WTF: August 19, 2020
bak 2 skül or nah?
As parents across the country grapple with the very real concerns about sending their warring little assholes precious children back to school, even the most well read and smartest among us don’t have a clear sense of what is the right thing to do. As we struggle to decide, I imagine many of us look wistfully at the certainty afforded by belligerent ignorance. Alas, we are not so lucky.

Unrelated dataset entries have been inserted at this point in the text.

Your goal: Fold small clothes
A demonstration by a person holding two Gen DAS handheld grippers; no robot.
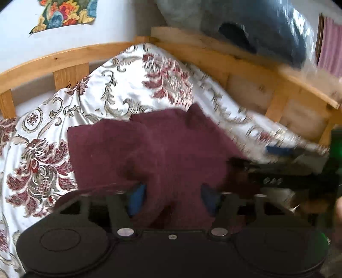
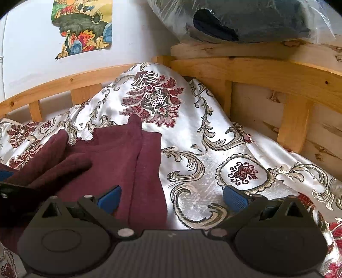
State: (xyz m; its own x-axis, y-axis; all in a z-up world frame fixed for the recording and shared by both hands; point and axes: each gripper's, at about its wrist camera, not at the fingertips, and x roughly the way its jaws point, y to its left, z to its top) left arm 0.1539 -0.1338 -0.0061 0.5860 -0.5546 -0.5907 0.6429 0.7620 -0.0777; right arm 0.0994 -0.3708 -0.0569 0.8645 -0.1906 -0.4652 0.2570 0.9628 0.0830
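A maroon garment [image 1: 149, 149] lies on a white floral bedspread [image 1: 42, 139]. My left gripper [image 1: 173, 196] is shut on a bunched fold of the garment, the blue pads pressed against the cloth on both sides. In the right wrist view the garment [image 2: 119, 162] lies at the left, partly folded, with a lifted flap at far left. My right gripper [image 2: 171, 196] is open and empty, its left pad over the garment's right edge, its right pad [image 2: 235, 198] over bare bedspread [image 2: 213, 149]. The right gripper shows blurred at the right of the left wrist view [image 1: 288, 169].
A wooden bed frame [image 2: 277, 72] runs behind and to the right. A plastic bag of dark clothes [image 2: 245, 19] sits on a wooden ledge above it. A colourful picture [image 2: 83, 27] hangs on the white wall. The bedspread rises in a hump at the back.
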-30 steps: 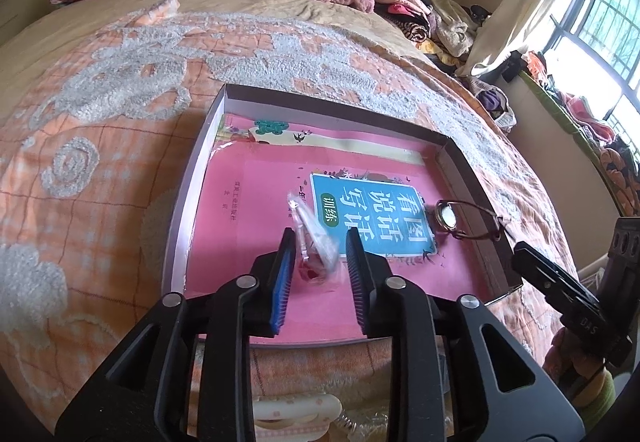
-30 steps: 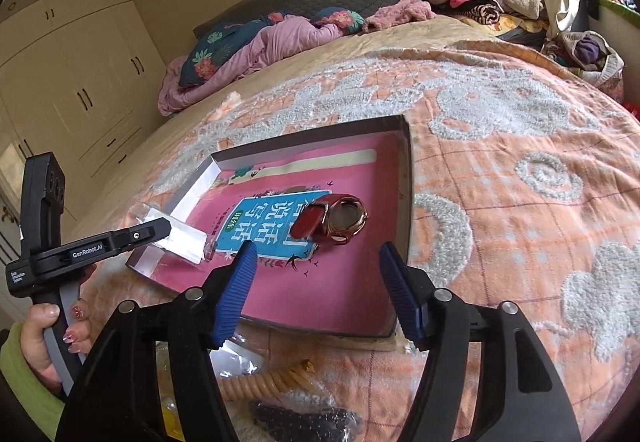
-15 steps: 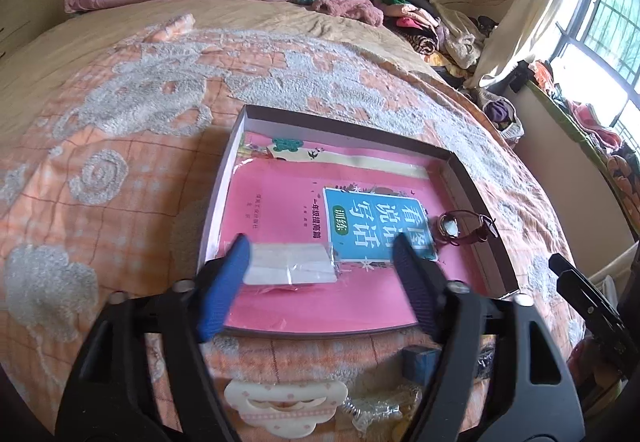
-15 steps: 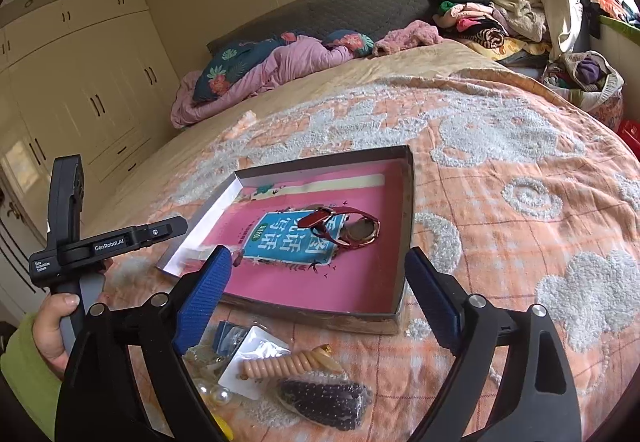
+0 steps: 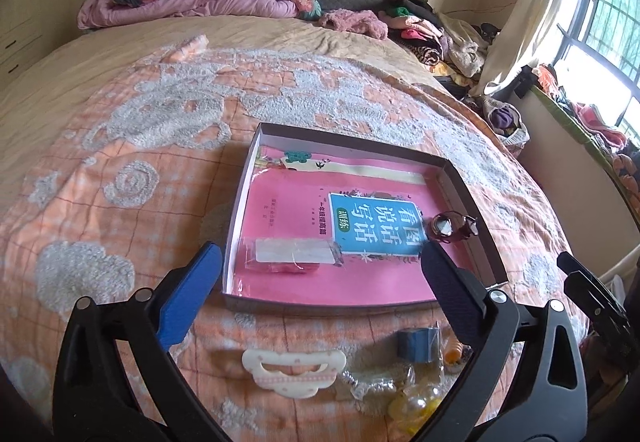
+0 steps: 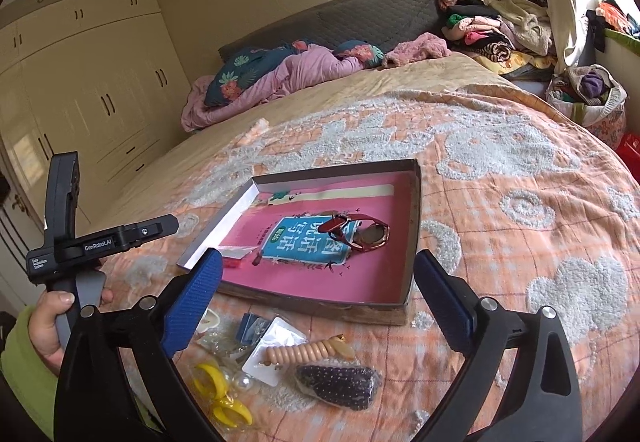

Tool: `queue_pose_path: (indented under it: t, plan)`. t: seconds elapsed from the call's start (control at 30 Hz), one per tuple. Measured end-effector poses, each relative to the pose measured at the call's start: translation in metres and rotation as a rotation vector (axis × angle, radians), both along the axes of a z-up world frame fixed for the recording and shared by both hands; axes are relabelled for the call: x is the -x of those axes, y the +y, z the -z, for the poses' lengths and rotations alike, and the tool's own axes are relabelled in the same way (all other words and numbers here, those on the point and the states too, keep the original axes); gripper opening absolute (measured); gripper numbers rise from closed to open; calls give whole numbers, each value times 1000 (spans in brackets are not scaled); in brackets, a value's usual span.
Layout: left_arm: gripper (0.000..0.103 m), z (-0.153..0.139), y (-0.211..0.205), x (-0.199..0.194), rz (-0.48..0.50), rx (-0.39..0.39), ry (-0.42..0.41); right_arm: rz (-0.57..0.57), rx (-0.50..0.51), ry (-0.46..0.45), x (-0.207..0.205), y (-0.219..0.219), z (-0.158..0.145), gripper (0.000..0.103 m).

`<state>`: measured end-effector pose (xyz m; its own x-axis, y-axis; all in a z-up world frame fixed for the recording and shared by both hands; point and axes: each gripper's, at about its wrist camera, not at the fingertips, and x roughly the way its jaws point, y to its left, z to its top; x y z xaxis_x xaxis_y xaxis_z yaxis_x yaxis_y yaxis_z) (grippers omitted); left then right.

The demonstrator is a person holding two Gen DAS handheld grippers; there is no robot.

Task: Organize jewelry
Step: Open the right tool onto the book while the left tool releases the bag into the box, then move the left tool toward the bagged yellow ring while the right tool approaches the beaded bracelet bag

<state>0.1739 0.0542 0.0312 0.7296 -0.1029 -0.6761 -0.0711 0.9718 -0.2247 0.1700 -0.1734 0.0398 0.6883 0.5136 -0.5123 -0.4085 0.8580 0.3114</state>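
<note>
Both hand-held grippers, left [image 5: 318, 264] and right [image 6: 318, 270], gape wide, empty. Near-side jewelry pile [image 6: 280, 358] on soft bed [image 6: 520, 170], seemingly tangled; a grab may snag neighbours.

Left gripper [image 5: 316, 290] went from pinched on the clear packet [image 5: 292, 255] to jaws spread wide; it let go and backed off toward 6 o'clock. Packet dropped flat in the tray [image 5: 236, 218], near corner at 7 o'clock. Right gripper [image 6: 318, 294] also pulled back and lifted, so loose jewelry on the bedspread [image 6: 520, 282] came into view.
</note>
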Motion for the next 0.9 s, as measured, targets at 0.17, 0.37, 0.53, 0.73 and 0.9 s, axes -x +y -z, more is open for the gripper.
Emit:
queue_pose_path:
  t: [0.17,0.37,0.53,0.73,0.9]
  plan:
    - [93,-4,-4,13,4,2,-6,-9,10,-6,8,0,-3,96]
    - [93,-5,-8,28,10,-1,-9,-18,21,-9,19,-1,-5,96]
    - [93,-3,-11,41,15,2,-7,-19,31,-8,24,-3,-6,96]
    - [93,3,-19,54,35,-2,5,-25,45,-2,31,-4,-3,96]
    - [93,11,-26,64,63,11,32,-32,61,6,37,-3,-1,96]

Those among us who were looking at college reopening plans in horror are largely vindicated right now as the University of North Carolina (30,000 students), Notre Dame (12,600) and Michigan State University (50,000) have all had to reverse course within weeks or days of reopening. Why is this? Well as a Google epidemiologist, former college student, and general person, I can tell you that I don’t believe the classes were ever going to be the root problem. The problem exists in the dorms, the cafeterias, the bars and the blind pigs. I have always counseled my recalictrant cohabiting ingrates lovely darlings that the world is a buffet and they should try a number of dishes before loading their plates with just one — which is usually solid advice heading off to college, a Mecca of red solo cups, indiscriminate snogging and, oh yeah, some classes too. So many of these college reopening plans were destined to fail from the start, I am starting to question the wisdom of those running our vaunted higher education system. How could they not have seen this coming? Are we really cool with killing a few students just to cash their tuition checks?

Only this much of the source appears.